Credit: Wayne Kryduba/Minnesota Twins/Getty Images

As past monuments get reevaluated all over, the Minnesota Twins have removed the statue of former owner Calvin Griffith.

The current world climate has many organizations and sports teams reevaluating who or what they’ve paid tribute to. On Friday morning, the Minnesota Twins announced they have removed the statue of former team owner Calvin Griffith outside Target Field.

Griffith moved the franchise from Washington to Minnesota in 1961. The opening of Target Field in 2010 coincided with the 50th season in Minnesota, so honoring team history with a statue of Griffith seemed appropriate.

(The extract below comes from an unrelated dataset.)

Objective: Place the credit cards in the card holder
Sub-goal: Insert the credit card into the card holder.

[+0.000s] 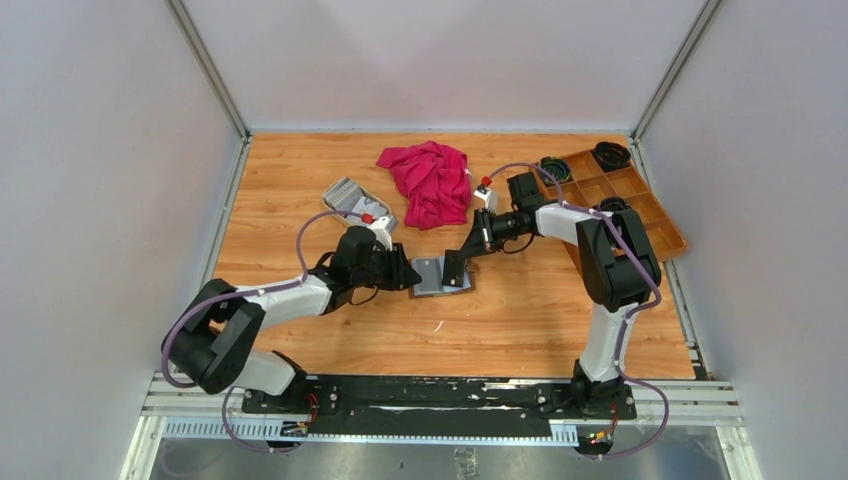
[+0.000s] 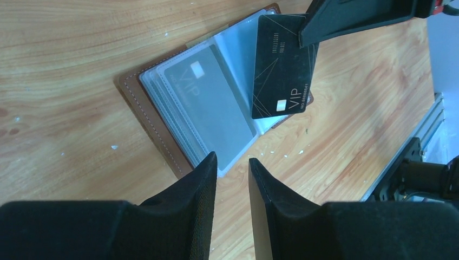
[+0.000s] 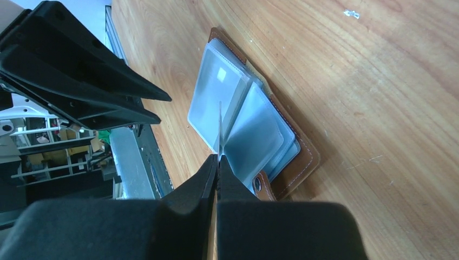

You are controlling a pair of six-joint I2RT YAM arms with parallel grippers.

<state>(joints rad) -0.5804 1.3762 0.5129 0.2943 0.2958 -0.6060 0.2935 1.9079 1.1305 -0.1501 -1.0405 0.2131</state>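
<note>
**Top view.** The card holder point(image 1: 432, 277) lies open at the middle of the bench point(image 1: 520, 330). The left tool point(image 1: 408, 276) is at its left edge and the right tool point(image 1: 457, 266) is over its right half. Further cards point(image 1: 348, 192) sit in a dish point(image 1: 380, 214) behind the left arm. A red cloth point(image 1: 428, 182) and a compartment tray point(image 1: 625, 200) lie well apart from the work.

**Left wrist view.** The left tool's jaws stand narrowly apart and nothing is visible between them. They point at the near edge of the clear sleeves point(image 2: 238, 59). One sleeve already contains a grey card point(image 2: 208, 105). A black card point(image 2: 284, 67) is pinched at its top corner by the right tool and hangs tilted over the right-hand leaf.

**Right wrist view.** The right tool's jaws are pressed together on the black card, which appears edge-on. One sleeve leaf stands partly raised just beside it.

**Procedure, as judged.** The step in hand is inserting the card.
1. Steady the sleeve stack or the leather edge with the left tool so the holder cannot slide.
2. Square the card's leading edge to an empty sleeve mouth.
3. Lower the card to a shallow angle and slide it in.
4. Release only once the card is well seated, since a skewed corner is likely to snag the plastic.
</note>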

But Griffith’s racist comments at a banquet in 1978 have surfaced again (as recalled by the Minneapolis Star Tribune). For some extra context, Griffith was asked about rumors at the time of the team relocating to New Orleans. He seemed conscious of the high percentage of black and minority population there, before saying….

“I’ll tell you why we came to Minnesota,” Griffith said in 1978, according to Howard Sinker of the Minneapolis Star-Tribune. “It was when I found out you only had 15,000 blacks here. Black people don’t go to ball games, but they’ll fill up a rassling ring and put up such a chant it’ll scare you to death. It’s unbelievable. We came here because you’ve got good, hardworking, white people here.”

Griffith said all that in 1978.

Stories of Griffith’s stinginess as Twins’ owner are prevalent, and almost humorous in the right light. A subsequent unwillingness to pay players was easy for him (see the story of Bert Blyleven appearing to send a profane gesture to the owner’s box as he left the mound the night before he was traded to the Texas Rangers in 1976).

“While we acknowledge the prominent role Calvin Griffith played in our history, we cannot remain silent and continue ignoring the racist comments he made in Waseca in 1978,” the team’s statement read. “His disparaging words displayed a blatant intolerance and disregard for the black community that are the antithesis of what the Minnesota Twins stand for and value.”